DUBLIN, Ohio. Saturday at Muirfield Village was interrupted twice and cancelled once. Dangerous weather moved into the course at 11:16 a.m., suspending play for one hour and 43 minutes. The field resumed and played until 4:34 p.m., when another weather system arrived and the horn sounded again. By 5:55 p.m., with 32 players still holding clubs, the day was surrendered entirely. The third round would not be completed until Sunday morning.
When play resumed at 7:31 a.m. Sunday and finished at 10:30 a.m., the leaderboard had sorted itself into something clean. J.T. Poston, who had opened that final Saturday attempt at even par through five holes, played his remaining 13 holes in 3-under for a 69 and a solo lead of 12-under 204, four shots clear of the field. Forty-four minutes later, the final round began.
The lead undisturbed
Poston's 69 may not have been the day's most impressive round, but it was the day's most important. While the weather gathered and departed, while the field waited and resumed, he played his ball down the line: a birdie on the par-5 second in his opening salvo, then steady golf through the turn, then 3-under on the back nine. He stands first by four, which at Muirfield Village is commanding without being insurmountable. His 65 on Friday and 69 on Saturday mark the first time in 27 career rounds at Muirfield Village that he has posted consecutive rounds in the 60s.
This is his fifth 54-hole lead on TOUR. He has converted two of his four previous leads into victories, the two most recent at the 2022 John Deere Classic and the 2024 Shriners. This week is his chance to become the eighth player, and the first since Cameron Young at the Cadillac Championship, to convert the 54-hole lead in a PGA TOUR stroke-play event this season. He entered the week at No. 114 in the FedExCup, a position that would climb to No. 32 with a victory. A 257-start career that contains three titles will be decided in the next 18 holes, on a course that will tell him everything a course can tell: whether the week belonged to him, or whether Sunday is another category entirely.
The players who remain
Ryan Gerard is the closest pursuer, four shots back at 8-under 208. His Saturday-to-Sunday journey was a 72, steady enough but unable to recapture the putting that had carried him to 13 birdies through 36 holes. He remains in second place and in the conversation, but he is also chasing a man who has not conceded a stroke all week. His first TOUR title came at the 2025 Barracuda Championship; a second would arrive in his 70th start.

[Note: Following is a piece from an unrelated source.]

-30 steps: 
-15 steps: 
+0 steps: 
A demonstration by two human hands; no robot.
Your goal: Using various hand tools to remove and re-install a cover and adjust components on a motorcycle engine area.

Sam Burns, five shots back at 7-under 209, sits in third with a single round to prove that this tournament can be his first since the 2023 WGC-Dell Technologies Match Play. His two best finishes this season have come in a Signature Event, a tie for sixth at the AT&T Pebble Beach Pro-Am, and a major, a tie for seventh at the Masters. His 71 on Saturday (split between the suspension and the resumption) kept him within a long distance, but not beyond one good nine holes.

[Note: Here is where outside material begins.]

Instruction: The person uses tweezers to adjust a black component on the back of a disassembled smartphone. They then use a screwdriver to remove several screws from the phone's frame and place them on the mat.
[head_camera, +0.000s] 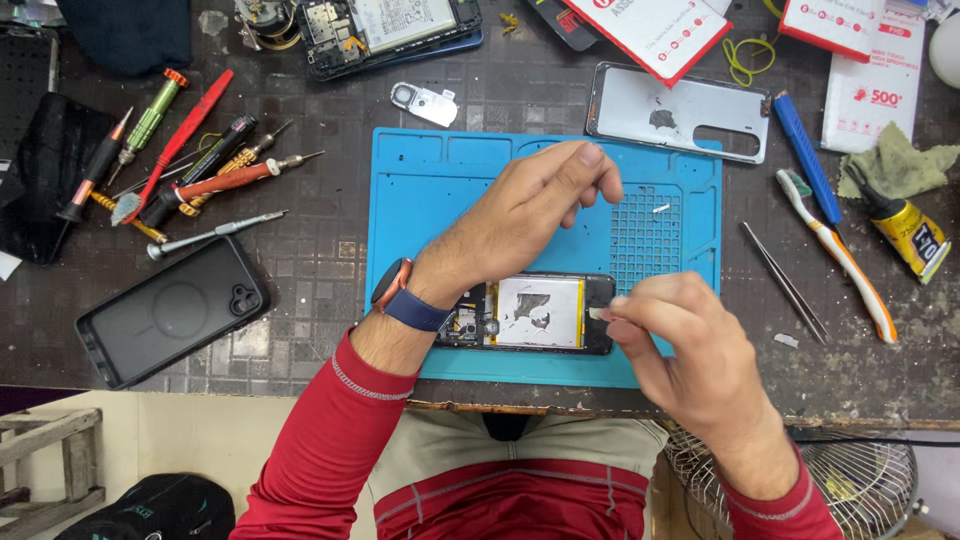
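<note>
Right hand (690, 350) is pinching a small white scrap at the right end of the opened phone (530, 313), lying crosswise; left hand (530, 215) is hovering loosely curled, empty.

A dark, scuffed desk (320, 260) with a faint grid pattern fills the scene under even overhead light, its worn front edge chipped. Below it lies a pale floor (200, 440), with a wooden stool (45, 465) at far left, a black bag (150, 508) beside it and a wire fan guard (850, 490) at right.
</note>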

Tied for fourth, at 6-under 210, stand Wyndham Clark and Tommy Fleetwood, two men whose stories have been very different. Clark sought a back-to-back victory, having won THE CJ CUP Byron Nelson in his previous start. His 68 on Saturday was a return to the irons and the ball-striking that had opened him with 67 on Thursday. Fleetwood, on the other hand, was seeking his first top-3 finish since winning the FedExCup. His 70 was a patient round played in pieces across two days and three weather suspensions. He owns five top-10s in 10 starts this season, form that has kept him in range without yet producing the finish he wants.
The low rounds and the course's character
Alex Noren posted the day's low round, a 5-under 67, to move into a tie for seventh at 4-under 212. It was a round of pure offense, the kind this course offers to players willing to take the chances it provides. Maverick McNealy shot 68 and is the only player in the field to post a bogey-free third round, a statistical neatness that speaks to concentration under duress. It is a rare bright spot in a lean season for McNealy, who owns one top-10 in 13 starts, a tie for 10th at the Farmers Insurance Open.
Scottie Scheffler, chasing history, faces a nine-shot deficit after 54 holes at 3-under. The defending champion's path to a third consecutive Memorial victory has narrowed considerably. The world No. 1, with seven top-10s in 11 starts this season, came to Dublin with the form to contend. Instead, he will play Sunday knowing the margin is such that only a historic round rewrites the script.
What Sunday demands, and how it arrived there
The final round begins with Poston at the top, four shots clear, and one last test of whether the week belonged to him or whether this is one of the tournaments where the 54-hole leader becomes a supporting player. Gerard will play before him, chasing a lead that is long enough to seem safe but short enough that two good nines from Burns or Fleetwood or Clark might erase it entirely.
Muirfield Village has been generous to its leaders all week, just as Jack Nicklaus designed it to be. A course that rewards accuracy and punishes carelessness has spent three days rewarding J.T. Poston most of all. Sunday will ask him the only remaining question: whether he can take what the course has given and turn it into a win. Few weeks ask anything plainer than that.